The visualization website is designed as two side-by-side panels. The top part of both panels display time trend plots between two user-selected data seta, chosen from among the following: (a) Patent Documents, (b) NIH Cancer Research Funding, and (c) Cancer Incidence and Mortality. The default view plots NIH cancer funding alongside patent documents on the left panel and cancer incidence and mortality with patent documents on the right. Users can change the displayed data in both plots. In addition, users may filter the displayed information by: Cancer site (different cancer sites for all 3 data sets); Technology types (for patent data); and, Gender and Race (for cancer incidence and mortality). Users also control the “time” component of the displayed data. On the left panel a sliding scale allows users to select time intervals between 1975 and 2017 to display data. The plot on the right panel is automatically revised to the time interval selected in the left panel to aid comparisons between the panels. The right panel has a unique “time” component: the “year lag”. This allows users to visualize a hypothesized time lag between patenting and cancer incidence/mortality or between funding and patenting activity or between funding and cancer incidence and mortality. For example, in the plot of patent documents with cancer incidence and mortality, sliding the year lag scale to ‘-5’ for patent documents will overlay current incidence/mortality data with patent data from 5 years before. This time delayed plot might suggest that increases in granted patents since 1990 are related to decreasing cancer mortality starting in the mid-90s.

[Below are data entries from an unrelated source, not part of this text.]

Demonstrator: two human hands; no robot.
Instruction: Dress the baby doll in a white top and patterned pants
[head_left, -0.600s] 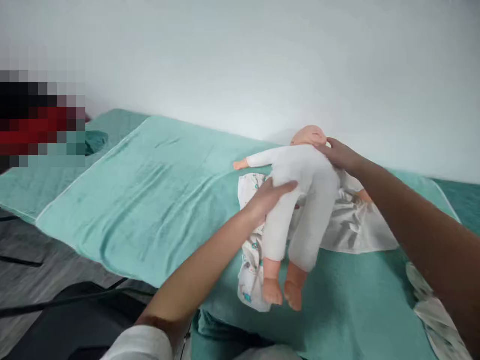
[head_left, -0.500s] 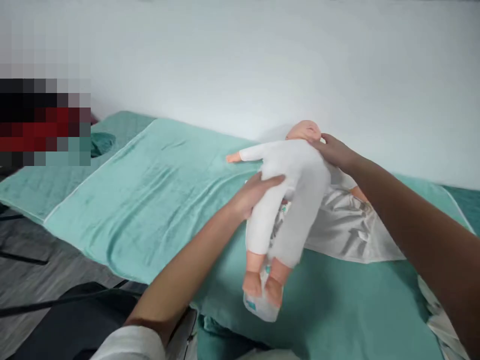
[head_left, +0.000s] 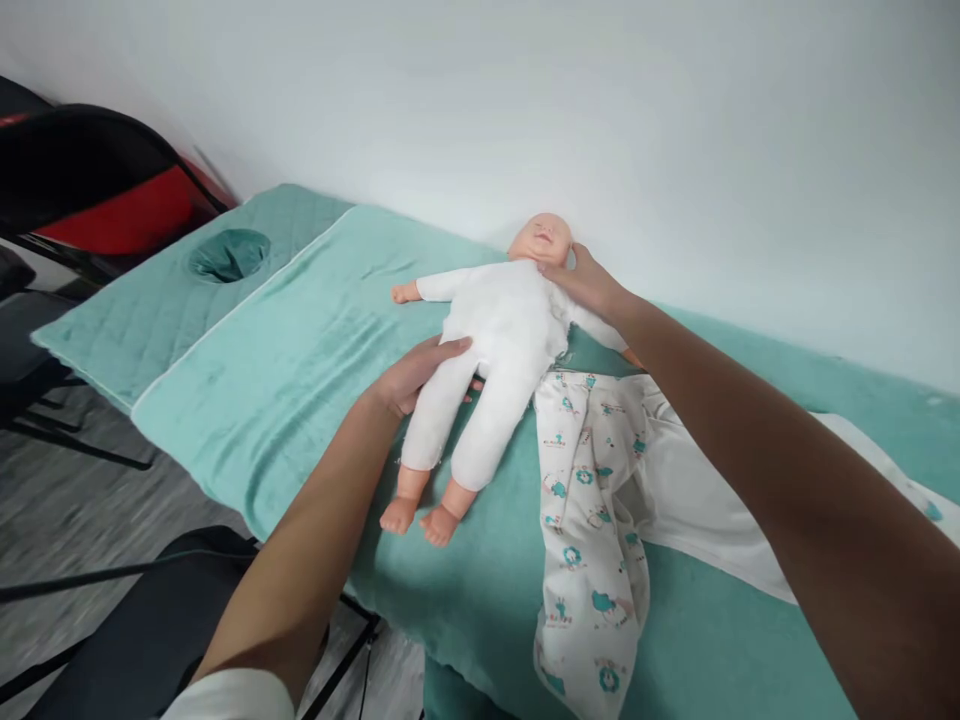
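Note:
A baby doll [head_left: 504, 312] with a white soft body and bare plastic head, hands and feet lies face up on the green bed cover, its head near the wall. My left hand [head_left: 429, 372] grips its hip and upper thigh, thumb on top and fingertips showing between the legs. At the neck and shoulder, my right hand [head_left: 589, 282] holds the doll, thumb by the throat and fingers behind the head. To the right of the doll lies a white baby cloth [head_left: 589, 510] with teal animal prints, partly hidden under my right forearm.
The green massage bed [head_left: 285, 370] runs along a white wall [head_left: 675, 150]. Its face hole [head_left: 229, 256] is at the left end. Black and red chairs [head_left: 112, 190] stand beyond that end, and a dark seat [head_left: 172, 620] is at the near left.
Both hands have shifted the doll left, off the white cloth, and it now rests on the green cover. The cloth's printed part has come into view beside it. The camera view has shifted too.

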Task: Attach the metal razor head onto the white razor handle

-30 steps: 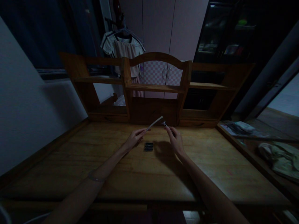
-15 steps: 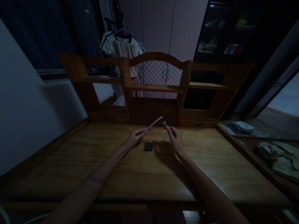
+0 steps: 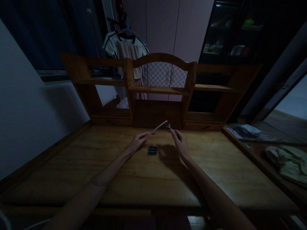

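Observation:
My left hand (image 3: 139,141) is closed on the near end of a thin, pale, slightly bent stick (image 3: 159,127), which slants up to the right. In my right hand (image 3: 180,143) is a slim silver tool with a forked head, like a razor handle (image 3: 169,126); the fingers wrap its lower part and hide it. The stick's tip and the forked head are close together, with a small gap visible between them. Below, on the wooden desk (image 3: 134,182), lies a small dark pack with several black bars (image 3: 152,150), touched by neither hand.
A wooden shelf unit (image 3: 159,91) stands along the desk's back edge. To the left is a pale wall (image 3: 28,105). Beyond the right edge lie a light cloth bundle (image 3: 287,163) and a plastic-wrapped item (image 3: 249,130). Clothes (image 3: 129,52) hang behind the shelves.
The silver tool's head has turned slightly in my right hand and now shows a forked outline. My left hand and the stick have hardly moved.

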Tool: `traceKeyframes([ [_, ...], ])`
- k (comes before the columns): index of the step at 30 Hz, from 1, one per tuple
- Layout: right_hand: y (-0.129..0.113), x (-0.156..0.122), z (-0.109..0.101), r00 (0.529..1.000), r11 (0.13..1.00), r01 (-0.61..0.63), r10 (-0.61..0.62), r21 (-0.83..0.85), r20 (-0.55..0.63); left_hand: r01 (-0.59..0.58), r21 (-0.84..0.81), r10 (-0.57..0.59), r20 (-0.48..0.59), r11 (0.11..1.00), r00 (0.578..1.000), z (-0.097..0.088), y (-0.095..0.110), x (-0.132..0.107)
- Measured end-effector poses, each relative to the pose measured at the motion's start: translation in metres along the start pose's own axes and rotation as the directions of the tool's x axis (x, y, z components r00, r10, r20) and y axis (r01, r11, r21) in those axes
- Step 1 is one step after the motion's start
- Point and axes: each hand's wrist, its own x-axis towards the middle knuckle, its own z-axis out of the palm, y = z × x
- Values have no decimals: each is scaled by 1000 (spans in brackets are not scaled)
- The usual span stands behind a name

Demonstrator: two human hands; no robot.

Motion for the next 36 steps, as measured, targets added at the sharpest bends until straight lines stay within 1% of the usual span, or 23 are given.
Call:
traceKeyframes([
  [2, -1, 0, 0, 1000, 1000, -4, 4, -1, -2, 9, -28, -9, 26, 1000, 1000, 0, -1, 0],
  [4, -2, -1, 0, 1000, 1000, 4, -4, 2, 5, 44, -53, -41, 43, 998, 998, -1, -3, 1],
  [6, -3, -1, 0, 1000, 1000, 10, -10, 4, 10, 62, -99, -59, 31, 993, 998, -2, -7, 3],
  [8, -3, -1, 0, 1000, 1000, 7, -7, 0, 8, 56, -125, -55, 14, 991, 998, -3, -12, 5],
  [12, -3, -1, 0, 1000, 1000, 8, -8, 0, 13, 88, -49, -86, 36, 995, 996, -5, -20, 8],
  [14, -4, -2, 0, 1000, 1000, 9, -9, 2, 13, 92, -63, -90, 30, 994, 995, -6, -21, 8],
  [16, -4, -2, 0, 1000, 1000, 3, -3, 0, 9, 76, -115, -74, 21, 990, 997, -6, -20, 7],
  [18, -4, -1, 0, 1000, 1000, -6, 6, -4, 11, 73, -125, -68, 39, 989, 997, -5, -17, 6],
  [20, -3, -1, 0, 1000, 1000, -3, 3, 1, 13, 81, -79, -77, 58, 994, 995, -4, -14, 5],
  [23, -3, 0, 0, 1000, 1000, 7, -7, 14, 12, 80, -4, -79, 27, 997, 996, -4, -11, 4],
  [26, -2, 0, 0, 1000, 1000, 0, 0, 8, 4, 63, -41, -63, -3, 997, 998, -4, -9, 4],
  [28, -1, 0, 0, 1000, 1000, -7, 7, 9, 6, 55, -63, -54, 20, 996, 998, -3, -8, 3],
  [31, 0, 0, 0, 1000, 1000, -20, 19, 17, 11, 71, -46, -68, 55, 996, 996, 0, -6, 1],
  [36, 2, 1, -1, 999, 999, -35, 35, 11, 0, 52, -96, -50, 26, 994, 998, 0, -6, 1],
])
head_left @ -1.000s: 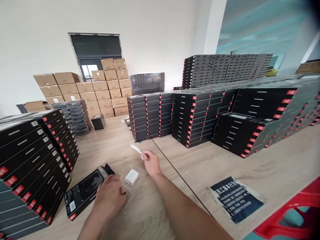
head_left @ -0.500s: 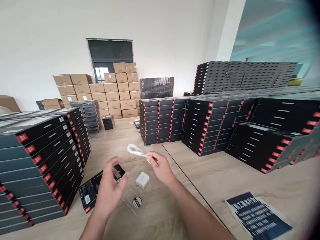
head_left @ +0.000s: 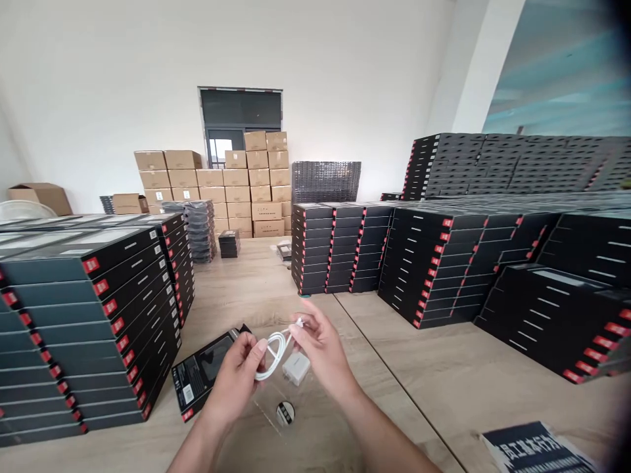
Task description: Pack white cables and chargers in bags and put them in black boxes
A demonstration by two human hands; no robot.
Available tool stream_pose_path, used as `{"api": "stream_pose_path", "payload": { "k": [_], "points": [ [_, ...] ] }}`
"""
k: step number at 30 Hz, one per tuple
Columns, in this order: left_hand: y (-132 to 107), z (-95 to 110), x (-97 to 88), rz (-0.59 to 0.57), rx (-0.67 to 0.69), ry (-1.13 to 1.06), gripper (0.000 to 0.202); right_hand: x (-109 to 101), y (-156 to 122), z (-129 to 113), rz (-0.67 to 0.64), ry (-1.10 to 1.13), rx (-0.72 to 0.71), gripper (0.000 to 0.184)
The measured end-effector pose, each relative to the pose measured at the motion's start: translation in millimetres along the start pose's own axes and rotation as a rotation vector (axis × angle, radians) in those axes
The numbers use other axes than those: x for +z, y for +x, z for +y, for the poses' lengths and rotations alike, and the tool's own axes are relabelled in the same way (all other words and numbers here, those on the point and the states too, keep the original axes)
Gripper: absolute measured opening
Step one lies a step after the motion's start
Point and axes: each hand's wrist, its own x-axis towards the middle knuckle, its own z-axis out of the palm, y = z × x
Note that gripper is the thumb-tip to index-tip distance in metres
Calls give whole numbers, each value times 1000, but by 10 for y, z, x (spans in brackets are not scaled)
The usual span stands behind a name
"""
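A coiled white cable [head_left: 277, 355] is held between both hands above the table. My left hand [head_left: 240, 369] pinches the loop at its left side. With thumb and fingers, my right hand [head_left: 323, 351] grips the cable's connector end. Just below, a white charger block [head_left: 296, 368] lies on the wood, partly behind the cable and right hand. Nearer to me sits a clear plastic bag with a round black-and-white label [head_left: 284, 413]. To the left, a flat black box [head_left: 200, 374] with a red corner lies partly behind my left hand.
Tall stacks of black boxes stand at the left [head_left: 133, 315] and along the right [head_left: 419, 263]. Brown cartons [head_left: 236, 180] are piled by the wall. A dark printed sheet [head_left: 535, 450] lies at the lower right of the wooden table [head_left: 345, 433], which has a seam across it.
My left hand has moved right and closed on the cable loop, which hung only from my right hand before. The view has shifted, so the scene sits further right.
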Motion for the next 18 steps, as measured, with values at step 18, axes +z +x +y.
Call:
{"api": "stream_pose_path", "payload": {
  "k": [18],
  "points": [
    [-24,-3,134,-198,-134,-116,53,4,22,52,16,19,70,43]
  ]
}}
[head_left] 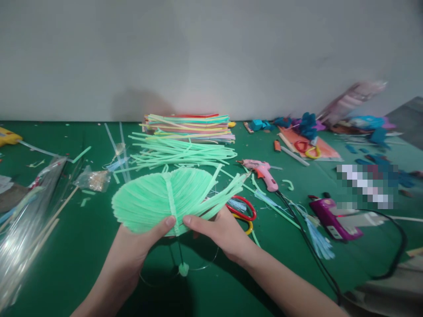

Finally, the bottom of both panels display entities associated with either patent data (technology type, patents by cancer site, patent assignees) or funding data (funded organizations, funding mechanism, and FOA type). The time period for these data can be synchronized to the plots on the top of the panels, or selected to a customized time period to allow examination in greater detail. The bottom of the panel is automatically updated for Cancer site and/or Technology type based on the filters selected for the plots in the corresponding top panel. This bottom panel allows users to explore the technology types or funding mechanisms that have been most responsive to changing cancer trends. It also allows users to see whether a few assignees or funded organizations have monopolized cancer innovation or if there is much needed diversity in these categories.
Using InnovationVU, policy-makers interested in identifying cancer types that are under-funded can visualize cancer sites with high incidence and/or mortality and low rates of patenting activity to prioritize funding. A program manager/director can use it to visualize how their program fits into the innovation landscape within or across cancer sites. The general public, researchers, and patient populations may use InnnovationVU to determine whether there is active research and innovation in specific cancers of their interest.